Even as you read this, the last of the LTTE’s conventional military capacity would have been smashed. Whether Prabhakaran, his intelligence chief, Pottu Amman, and Sea Tiger leader Soosai, whose wife and two teenage children were found by the navy in a boat off the Mullaitivu coast on Friday, will be taken ``dead or alive’’ as has been promised remains to be seen. Nevertheless, the rapidly unfolding events last week clearly signaled the ability of the Tamil Diaspora to move the western powers to demand an end to the fighting with even President Barack Obama, in remarks made at the White House, joining the chorus. The LTTE too did not come off unscathed by what the world had to say.
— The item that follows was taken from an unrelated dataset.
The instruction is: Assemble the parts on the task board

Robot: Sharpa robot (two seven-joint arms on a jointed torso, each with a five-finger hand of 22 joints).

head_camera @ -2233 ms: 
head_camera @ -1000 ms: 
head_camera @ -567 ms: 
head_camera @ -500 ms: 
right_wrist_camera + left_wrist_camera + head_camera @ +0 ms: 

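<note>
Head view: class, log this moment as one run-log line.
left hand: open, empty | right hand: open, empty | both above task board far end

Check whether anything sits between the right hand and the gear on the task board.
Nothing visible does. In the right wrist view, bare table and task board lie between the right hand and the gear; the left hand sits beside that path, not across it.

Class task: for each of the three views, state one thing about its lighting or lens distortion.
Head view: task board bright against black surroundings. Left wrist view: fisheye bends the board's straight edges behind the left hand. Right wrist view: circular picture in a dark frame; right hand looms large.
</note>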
Obama was on record demanding that the Tigers let go the civilian human shield they held at gunpoint but even so, it was also clear that Colombo’s claim that heavy armour and airpower was not being used at this final stage of the conflict had few believers in the international community. While to varying degrees the various Western European nations mounting pressure on the Sri Lanka government conceded the LTTE’s dastardly human shield strategy, that was muted in relation to the demand that the military putsch be halted.
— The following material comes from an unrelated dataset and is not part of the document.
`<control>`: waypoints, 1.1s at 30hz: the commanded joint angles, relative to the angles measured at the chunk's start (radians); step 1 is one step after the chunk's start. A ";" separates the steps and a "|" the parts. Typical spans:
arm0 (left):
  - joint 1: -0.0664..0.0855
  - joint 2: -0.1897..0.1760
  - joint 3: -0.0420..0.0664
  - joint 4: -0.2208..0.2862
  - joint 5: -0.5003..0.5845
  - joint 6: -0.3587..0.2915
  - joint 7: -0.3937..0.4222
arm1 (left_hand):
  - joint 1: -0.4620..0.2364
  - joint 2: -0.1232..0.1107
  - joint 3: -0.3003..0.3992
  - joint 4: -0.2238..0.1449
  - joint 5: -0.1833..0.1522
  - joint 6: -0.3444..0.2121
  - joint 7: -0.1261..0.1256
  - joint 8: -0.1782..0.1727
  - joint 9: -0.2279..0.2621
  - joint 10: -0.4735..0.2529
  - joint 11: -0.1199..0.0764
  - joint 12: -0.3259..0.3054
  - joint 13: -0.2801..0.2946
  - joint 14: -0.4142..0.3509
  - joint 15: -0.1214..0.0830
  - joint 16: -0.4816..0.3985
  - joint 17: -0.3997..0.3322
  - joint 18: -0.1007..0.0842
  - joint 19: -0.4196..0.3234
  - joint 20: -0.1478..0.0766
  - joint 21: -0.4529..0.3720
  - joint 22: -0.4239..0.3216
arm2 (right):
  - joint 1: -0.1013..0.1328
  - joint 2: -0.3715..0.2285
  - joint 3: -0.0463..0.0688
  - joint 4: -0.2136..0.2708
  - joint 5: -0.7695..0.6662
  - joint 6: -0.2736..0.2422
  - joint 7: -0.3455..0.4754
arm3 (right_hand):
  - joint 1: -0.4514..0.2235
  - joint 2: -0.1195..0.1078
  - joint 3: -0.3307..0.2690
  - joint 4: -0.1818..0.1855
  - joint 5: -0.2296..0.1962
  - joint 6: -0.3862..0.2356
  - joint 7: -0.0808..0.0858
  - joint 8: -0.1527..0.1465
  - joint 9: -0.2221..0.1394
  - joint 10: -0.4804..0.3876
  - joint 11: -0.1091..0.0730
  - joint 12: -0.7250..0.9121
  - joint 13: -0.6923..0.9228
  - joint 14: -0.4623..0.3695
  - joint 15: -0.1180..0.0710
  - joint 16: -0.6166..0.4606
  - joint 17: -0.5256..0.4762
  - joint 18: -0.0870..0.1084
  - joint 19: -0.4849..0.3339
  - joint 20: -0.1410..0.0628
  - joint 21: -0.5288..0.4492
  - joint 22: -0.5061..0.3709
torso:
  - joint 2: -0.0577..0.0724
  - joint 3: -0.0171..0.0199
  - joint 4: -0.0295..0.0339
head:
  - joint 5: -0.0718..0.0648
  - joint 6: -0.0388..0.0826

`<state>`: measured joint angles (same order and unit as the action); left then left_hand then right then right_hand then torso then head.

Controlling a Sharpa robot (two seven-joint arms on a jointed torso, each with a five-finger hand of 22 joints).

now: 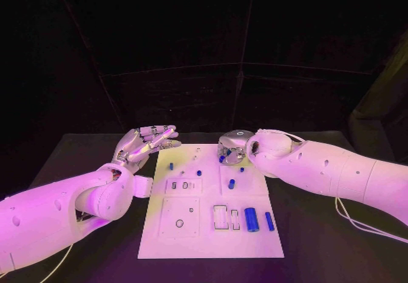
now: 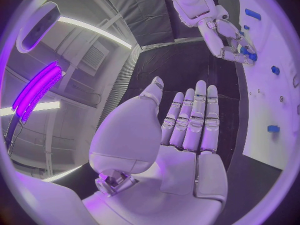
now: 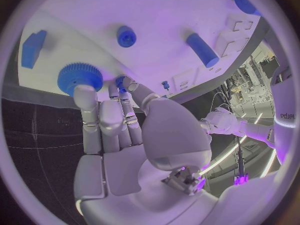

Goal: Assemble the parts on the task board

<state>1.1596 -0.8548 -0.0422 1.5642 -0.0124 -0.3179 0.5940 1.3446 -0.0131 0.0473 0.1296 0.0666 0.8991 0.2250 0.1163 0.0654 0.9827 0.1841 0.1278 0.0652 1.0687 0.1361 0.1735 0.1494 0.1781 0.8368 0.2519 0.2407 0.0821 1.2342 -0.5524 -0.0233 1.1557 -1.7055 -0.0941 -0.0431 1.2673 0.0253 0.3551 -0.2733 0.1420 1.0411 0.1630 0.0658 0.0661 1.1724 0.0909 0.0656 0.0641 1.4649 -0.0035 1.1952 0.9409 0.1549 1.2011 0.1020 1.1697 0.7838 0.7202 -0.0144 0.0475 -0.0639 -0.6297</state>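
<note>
The white task board lies in the middle of the black table. My right hand reaches down over its far edge. In the right wrist view its thumb and a finger pinch a small blue part right next to a blue gear that sits on the board. My left hand hovers by the board's far left corner, holding nothing, with its fingers stretched out straight. A thick blue cylinder and a thin blue rod lie at the board's near right.
Small blue pegs dot the board's far half. Rectangular slots sit beside the cylinder. Near the right hand lie a blue block, a round knob and a cylinder. A cable trails at the right.
</note>
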 commanded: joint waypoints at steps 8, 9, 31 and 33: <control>0.003 0.001 0.001 -0.001 -0.006 0.014 0.003 | -0.001 0.012 -0.001 -0.007 -0.002 -0.005 0.021 -0.005 -0.001 -0.003 0.007 -0.006 -0.002 -0.002 0.008 -0.006 0.000 0.007 -0.001 0.008 -0.007 -0.002 | 0.002 0.008 0.000 -0.009 0.013 -0.012 0.025 | -0.007 0.010 0.033 0.007 -0.012 0.015 0.000 0.004 0.003 0.019 -0.001 0.001 0.002 0.018 0.005 0.018 0.013 -0.013 0.011 0.004 0.023 0.026 | 0.004 -0.0004 0.0005 | 0.000 0.000; 0.003 0.001 0.001 -0.002 -0.006 0.014 0.003 | -0.001 0.012 -0.001 -0.007 -0.002 -0.005 0.021 -0.005 -0.001 -0.003 0.007 -0.006 -0.002 -0.002 0.008 -0.006 0.000 0.007 -0.001 0.008 -0.007 -0.002 | 0.002 0.006 0.000 -0.007 0.017 -0.027 0.028 | -0.005 0.012 0.040 0.008 -0.015 0.021 0.000 0.006 0.004 0.026 -0.002 0.003 0.003 0.019 0.004 0.021 0.017 -0.014 0.015 0.003 0.030 0.037 | 0.004 -0.0004 0.0005 | 0.000 0.000; 0.006 0.006 0.001 -0.016 -0.006 0.020 -0.002 | 0.000 0.013 -0.001 -0.008 -0.002 -0.005 0.021 -0.006 -0.001 -0.003 0.007 -0.007 -0.002 -0.001 0.008 -0.007 0.000 0.007 0.000 0.008 -0.007 -0.002 | 0.014 0.045 0.002 -0.014 0.066 -0.224 -0.011 | -0.011 -0.002 0.070 0.020 -0.032 0.035 0.001 0.004 0.003 0.037 -0.003 -0.002 0.002 0.018 0.003 0.035 0.022 -0.018 0.022 0.002 0.053 0.062 | 0.008 -0.0032 0.0046 | 0.011 0.016; 0.006 0.008 0.001 -0.019 -0.006 0.021 -0.002 | 0.000 0.013 -0.001 -0.008 -0.002 -0.005 0.021 -0.006 -0.001 -0.003 0.007 -0.007 -0.002 -0.001 0.008 -0.007 0.000 0.007 0.000 0.008 -0.007 -0.002 | 0.015 0.067 0.002 -0.037 0.066 -0.224 -0.012 | -0.011 -0.003 0.072 0.020 -0.032 0.034 0.001 0.003 0.003 0.036 -0.002 -0.002 0.002 0.018 0.004 0.035 0.022 -0.018 0.021 0.002 0.054 0.063 | 0.008 -0.0039 0.0062 | 0.011 0.016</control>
<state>1.1636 -0.8479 -0.0422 1.5460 -0.0128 -0.3125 0.5895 1.3446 -0.0131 0.0445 0.1268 0.0666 0.8990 0.2250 0.1163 0.0655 0.9791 0.1877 0.1237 0.0652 1.0687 0.1361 0.1695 0.1493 0.1780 0.8367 0.2519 0.2363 0.0811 1.2456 -0.4915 -0.0220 1.1264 -1.6455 -0.2858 -0.0464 1.2583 0.0243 0.4218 -0.2512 0.1140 1.0717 0.1613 0.0694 0.0685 1.2080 0.0875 0.0655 0.0673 1.4649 -0.0035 1.2254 0.9619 0.1550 1.2173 0.1070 1.2196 0.8453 0.7277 -0.0174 0.0519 -0.0530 -0.6139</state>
There is no escaping the reality that the past few days would have been hell for whatever number of civilians still trapped in the last theatre of this long-drawn war. While there are conflicting claims on the actual numbers involved, they would surely run into the thousands. That the LTTE did not care a jot for these hapless people is all too evident. Had they laid down their arms and surrendered to the inevitable, the carnage would have been avoided. But that is not the nature of the Tiger or of the LTTE leader Prabhakaran. They held on grimly hoping that international pressure to which Colombo did not succumb and the Indian election would win them the desperately needed lifeline. But Sri Lanka and its people must not assume that this tragic chapter in the contemporary history of this country is over merely because the LTTE, whose writ once lay over nearly a third of this island, has lost its conventional military capacity. That the Tigers retain a formidable terrorist capacity, as evidenced by Friday’s detection in Wellawatte, is obvious. Not only that. There is also perfidy even in the higher ranks of the military as suggested by the arrest of an army colonel consorting with the man who leaped to his death when he found the game was up.
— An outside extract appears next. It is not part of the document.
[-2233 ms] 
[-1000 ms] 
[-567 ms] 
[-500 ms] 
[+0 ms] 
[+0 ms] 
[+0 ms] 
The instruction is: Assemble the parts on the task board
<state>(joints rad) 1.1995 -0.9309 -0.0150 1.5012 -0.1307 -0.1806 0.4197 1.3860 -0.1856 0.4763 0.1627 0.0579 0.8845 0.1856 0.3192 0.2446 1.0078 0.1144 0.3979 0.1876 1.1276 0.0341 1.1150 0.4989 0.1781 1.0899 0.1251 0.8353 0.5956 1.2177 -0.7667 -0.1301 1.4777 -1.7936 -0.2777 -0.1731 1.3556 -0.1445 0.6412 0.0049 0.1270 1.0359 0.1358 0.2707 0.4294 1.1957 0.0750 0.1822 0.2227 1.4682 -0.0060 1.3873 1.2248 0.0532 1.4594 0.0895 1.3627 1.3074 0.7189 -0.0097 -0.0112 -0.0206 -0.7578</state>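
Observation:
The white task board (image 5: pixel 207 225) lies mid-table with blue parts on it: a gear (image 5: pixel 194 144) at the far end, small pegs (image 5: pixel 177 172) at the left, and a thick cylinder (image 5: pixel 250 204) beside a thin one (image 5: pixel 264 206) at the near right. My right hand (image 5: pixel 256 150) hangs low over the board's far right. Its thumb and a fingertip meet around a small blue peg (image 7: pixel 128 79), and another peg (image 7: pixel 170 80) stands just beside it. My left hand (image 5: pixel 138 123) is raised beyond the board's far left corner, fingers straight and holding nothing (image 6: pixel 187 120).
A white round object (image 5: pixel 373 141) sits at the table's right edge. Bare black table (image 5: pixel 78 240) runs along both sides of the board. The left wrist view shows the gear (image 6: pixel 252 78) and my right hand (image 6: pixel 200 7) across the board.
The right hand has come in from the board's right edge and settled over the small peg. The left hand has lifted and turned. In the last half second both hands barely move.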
Such fortuitous detections can only be the tip of an iceberg. While it is easy now to glow with satisfaction that massive international pressure was successfully resisted, there will be a lot of candle with that cake. For one thing, economic pressures will be mounted in areas like GSP+ and the USD 1.9 billion IMF facility. The Central Bank had expected arrangements with the IMF to be finalized in April or the latest this month. But a fund spokesman in Washington was quoted on Friday saying that it may yet take some weeks to reach finality. There is very visible foot dragging, no doubt out of the consciousness of the need to hold on to whatever pressure points that are available for future use if necessary. Experts believe that the IMF will not willingly subject itself to pressure unrelated to material factors like the borrower’s ability to repay and allow a dangerous precedent to be set by declining a facility for reasons such as those publicly adduced by Ms. Hillary Clinton. But a delay seems likely although the indications are that Sri Lanka will be able to sit it out.
Sri Lanka will also be hard pressed to meet the demands of properly caring for the internally displaced people and ensuring their speedy resettlement in their former homes. The LTTE has destroyed vital infrastructure and mined these areas; so how quickly the IDPs can go back is an open question. International assistance for resettling the displaced is vital and it remains to be seen whether the kind of foreign generosity manifest when the tsunami hit will once more be available. It is not only government’s that help at times of disaster. Private individuals and organizations too are moved to do whatever they can to help victims of disasters and there are wellsprings of human kindness that can be tapped if they are properly approached. It is well known that while a lot of good work was done in the wake of the tsunami, corruption and inadequate implementation was also present. While the balance may have tilted for the good, donors must feel comfortable that their resources are well spent.
The administrative costs of getting the job done in situations like that facing us today can be formidable especially if there is a large expatriate presence as was seen post-tsunami. . While management skills are locally available, whether the cash providers will be happy without the presence of their own people is a reckonable factor. It must be admitted that while strident lobbies bashing peacemakers and do-gooders flourished over the years of the conflict, we must not make the mistake of throwing the baby out with the bathwater. We must remember that not everybody can be tarred with the same brush and skillful diplomacy must be employed in obtaining vital foreign assistance on the best possible terms.
We have in these columns warned repeatedly about the dangers of triumphalism. It is not the Tamils who have been defeated but the LTTE. The majority community, praised most recently by Japan’s special envoy Yasushi Akashi for ``heartwarming’’ concern for the IDPs, must never forget that. We make bold to once more advocate what we have said before - that a special tax be imposed on all the people of this country to pay for the care and resettlement of the displaced. While voluntary efforts and individual generosity already manifest must be warmly acclaimed, much more needs to be done and all of us must bear that cost. Remember that these are also our people who, as much as the soldiers who fought to overcome one of the world’s most feared terrorist groups, have borne the brunt of the war over the years. They deserve the best we can give them even if we give till it hurts.